Variational Predictive Routing with Nested Subjective Timescales
This work addresses the need for hierarchical generative models that can flexibly adapt to different temporal dynamics, with potential applications in model-based reinforcement learning for flexible state-space rollouts.
The paper tackled the problem of discovering spatiotemporal hierarchies in sequential data by introducing Variational Predictive Routing (VPR), a neural probabilistic inference system that organizes latent representations in a temporal hierarchy based on feature change rates, and demonstrated its ability to detect event boundaries, disentangle features, adapt to data dynamics, and produce accurate future rollouts on video datasets.

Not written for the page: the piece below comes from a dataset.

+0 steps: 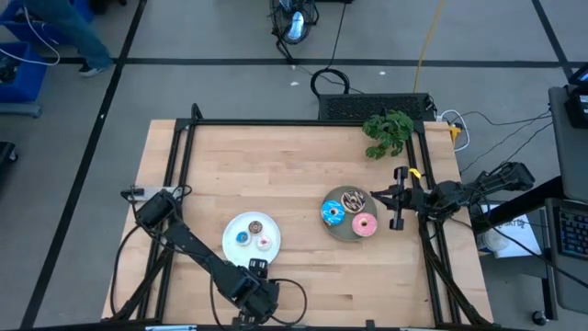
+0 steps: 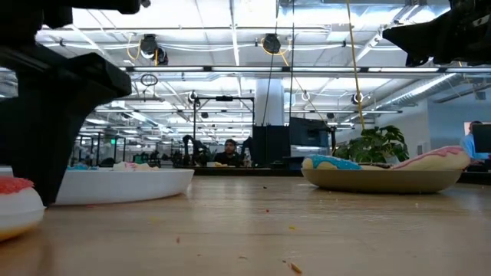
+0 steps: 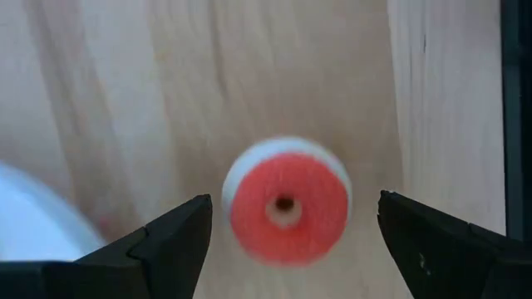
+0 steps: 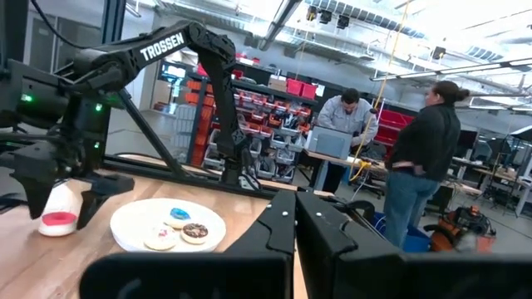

Discovery and learning of an underlying spatiotemporal hierarchy in sequential data is an important topic for machine learning. Despite this, little work has been done to explore hierarchical generative models that can flexibly adapt their layerwise representations in response to datasets with different temporal dynamics. Here, we present Variational Predictive Routing (VPR) - a neural probabilistic inference system that organizes latent representations of video features in a temporal hierarchy, based on their rates of change, thus modeling continuous data as a hierarchical renewal process. By employing an event detection mechanism that relies solely on the system's latent representations (without the need of a separate model), VPR is able to dynamically adjust its internal state following changes in the observed features, promoting an optimal organisation of representations across the levels of the model's latent hierarchy. Using several video datasets, we show that VPR is able to detect event boundaries, disentangle spatiotemporal features across its hierarchy, adapt to the dynamics of the data, and produce accurate time-agnostic rollouts of the future. Our approach integrates insights from neuroscience and introduces a framework with high potential for applications in model-based reinforcement learning, where flexible and informative state-space rollouts are of particular interest.